No, sorry, it’s not honesty, is it? It’s just brutal. Well take it and shove it and then get in your car and drive home – wherever you’ve decided to tell people that is this week.’
‘Jen, please, I never set out to get you into bed, I tried to keep it friendly; I made up a girlfriend—’
‘So sad little me wouldn’t get the wrong message?’
‘No … I mean, yes, but I didn’t think you were sad when I met you … oh shit.’
‘Lie after lie after lie, they just keep coming,’ she screamed at him. ‘Making people up, killing them off, leading Lisa on, pushing her away, getting my sympathy, reeling me in. Go on, tell me more, because that’s what you’ve come back for, isn’t it? To point out more humiliations I hadn’t even considered?’ Her anger took her over the road again, but once inside the library she couldn’t settle. She retreated to the toilets to try to clear the wad of emotion stuck in her throat; she went back into the library, but couldn’t think of anything that would distract her enough.
She was walking over the road again, shakier this time, but more determined.
He leaped up again, the magazine fell to the ground again.
‘I’m telling you to go. I don’t want you here, and if you loved me, you’d stop causing me pain and leave.’
‘I can’t.’
His expression didn’t change; it was still intense, apologetic. She had an urge to slap him, but fought it, imagining the
Courant
headline: ‘Library Assistant Attacks Man in Park’.
‘Jen, I can only keep on repeating that I love you and ask you please to listen to how it happened from the start. How it unfolded. Please, I want to be completely honest with you. I know you want me to go, and yes, in the short term that would be easier for you and easier for me, but where does that leave us eventually? Living the wrong lives with the wrong people.’

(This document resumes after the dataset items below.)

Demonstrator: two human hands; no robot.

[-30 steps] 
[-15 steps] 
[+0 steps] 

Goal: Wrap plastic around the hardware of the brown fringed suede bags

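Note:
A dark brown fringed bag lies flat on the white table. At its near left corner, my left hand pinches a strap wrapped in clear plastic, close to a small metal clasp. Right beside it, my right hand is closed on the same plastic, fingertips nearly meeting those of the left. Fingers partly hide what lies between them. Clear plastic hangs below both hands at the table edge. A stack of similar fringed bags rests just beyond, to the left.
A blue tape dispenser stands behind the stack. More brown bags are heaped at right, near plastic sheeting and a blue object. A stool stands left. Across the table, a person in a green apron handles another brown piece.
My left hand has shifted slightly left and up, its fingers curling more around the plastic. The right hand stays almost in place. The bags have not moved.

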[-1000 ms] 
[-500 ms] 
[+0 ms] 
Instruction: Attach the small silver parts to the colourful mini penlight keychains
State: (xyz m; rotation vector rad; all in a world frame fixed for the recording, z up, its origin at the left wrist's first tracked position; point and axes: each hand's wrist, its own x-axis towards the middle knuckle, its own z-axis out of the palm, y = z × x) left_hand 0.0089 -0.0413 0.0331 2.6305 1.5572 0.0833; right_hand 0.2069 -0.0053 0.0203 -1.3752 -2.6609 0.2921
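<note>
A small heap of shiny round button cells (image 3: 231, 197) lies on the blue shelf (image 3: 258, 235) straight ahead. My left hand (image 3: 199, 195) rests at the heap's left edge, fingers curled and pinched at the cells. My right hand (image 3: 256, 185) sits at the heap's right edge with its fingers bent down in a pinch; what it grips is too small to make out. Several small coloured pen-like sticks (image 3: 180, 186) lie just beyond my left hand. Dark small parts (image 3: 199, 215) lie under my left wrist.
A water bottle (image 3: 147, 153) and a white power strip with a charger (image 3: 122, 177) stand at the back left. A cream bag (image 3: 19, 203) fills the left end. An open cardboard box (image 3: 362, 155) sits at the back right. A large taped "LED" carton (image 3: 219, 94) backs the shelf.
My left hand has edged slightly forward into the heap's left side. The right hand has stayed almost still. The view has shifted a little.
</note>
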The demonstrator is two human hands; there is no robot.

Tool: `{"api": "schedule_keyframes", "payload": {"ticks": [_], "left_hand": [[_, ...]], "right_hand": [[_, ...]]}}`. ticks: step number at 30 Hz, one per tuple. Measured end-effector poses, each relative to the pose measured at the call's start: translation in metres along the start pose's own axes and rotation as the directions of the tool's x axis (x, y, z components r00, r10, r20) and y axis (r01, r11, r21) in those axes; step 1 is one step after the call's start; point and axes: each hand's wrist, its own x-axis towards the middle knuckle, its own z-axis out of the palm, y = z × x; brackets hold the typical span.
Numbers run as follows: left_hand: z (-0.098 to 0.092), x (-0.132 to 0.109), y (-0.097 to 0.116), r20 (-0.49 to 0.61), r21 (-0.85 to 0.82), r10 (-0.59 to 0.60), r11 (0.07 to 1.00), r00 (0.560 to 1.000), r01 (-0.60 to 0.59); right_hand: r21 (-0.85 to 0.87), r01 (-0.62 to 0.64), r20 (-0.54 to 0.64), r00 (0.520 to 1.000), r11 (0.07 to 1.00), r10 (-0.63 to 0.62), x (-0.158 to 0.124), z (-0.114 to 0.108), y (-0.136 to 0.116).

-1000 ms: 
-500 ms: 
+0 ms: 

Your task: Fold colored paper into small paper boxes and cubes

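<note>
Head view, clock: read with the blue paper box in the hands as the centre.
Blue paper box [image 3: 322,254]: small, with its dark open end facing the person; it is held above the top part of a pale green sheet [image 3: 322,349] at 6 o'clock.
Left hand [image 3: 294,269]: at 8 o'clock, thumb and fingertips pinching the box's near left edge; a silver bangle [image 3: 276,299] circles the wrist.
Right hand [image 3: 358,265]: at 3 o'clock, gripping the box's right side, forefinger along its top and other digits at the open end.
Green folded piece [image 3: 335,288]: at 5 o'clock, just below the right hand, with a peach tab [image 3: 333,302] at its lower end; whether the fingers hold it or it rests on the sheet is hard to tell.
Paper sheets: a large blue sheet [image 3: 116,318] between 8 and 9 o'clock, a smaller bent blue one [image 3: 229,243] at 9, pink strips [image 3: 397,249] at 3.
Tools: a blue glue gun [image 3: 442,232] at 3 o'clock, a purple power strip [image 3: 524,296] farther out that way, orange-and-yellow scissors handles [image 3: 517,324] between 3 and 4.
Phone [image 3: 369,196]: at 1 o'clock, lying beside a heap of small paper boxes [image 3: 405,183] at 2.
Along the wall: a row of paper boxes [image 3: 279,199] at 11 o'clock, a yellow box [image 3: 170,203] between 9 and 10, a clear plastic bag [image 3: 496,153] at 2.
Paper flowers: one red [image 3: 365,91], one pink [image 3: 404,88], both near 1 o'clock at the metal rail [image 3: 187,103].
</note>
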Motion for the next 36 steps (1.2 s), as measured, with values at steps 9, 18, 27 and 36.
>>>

She laughed out loud at the cheek of that and walked back over the road before he could say anything else, her legs trembling.
‘I’ll be here again tomorrow,’ she heard him shout. She made a big show of putting her fingers in her ears.
Sitting on the floor in the staff toilet Jennifer closed her eyes and tried to think herself somewhere calm. It wasn’t working: she kept finding herself back by that seat in the park. The gall, talking about living the wrong lives with the wrong people – if she did something mad like end up with Alex it would be all Mack Stone’s fault. He was the one who told her anything was possible and then revealed it wasn’t.
Ending up with Alex. Accent on ‘End’ there. Better to be a mad old lady with a house smelling of cats. Or sheep.
Her phone rang and she held it in the palm of her hand as if weighing up if she had the nerve to answer it.
Cress only got out ‘Hi, Jen,’ before the pair of them were crying – huge gulps and sobs.
‘We sound as if we’re underwater,’ Jennifer spluttered.
‘Underwater heavy-breathers,’ Cressida agreed, and then she was off, ‘Jen, I am so sorry; so, so sorry that you think
I feel you betrayed me. I don’t think that at all. And I’m so sorry too that when you needed me, I’ve been side-stepping talking about … him.’ There was another bout of gulping and sniffing. ‘It’s not for any of the reasons you said on that message. It’s … it’s … oh … Auntie Bren’s going to kill me, but I have to tell you this: I didn’t talk about him because she asked me not to.’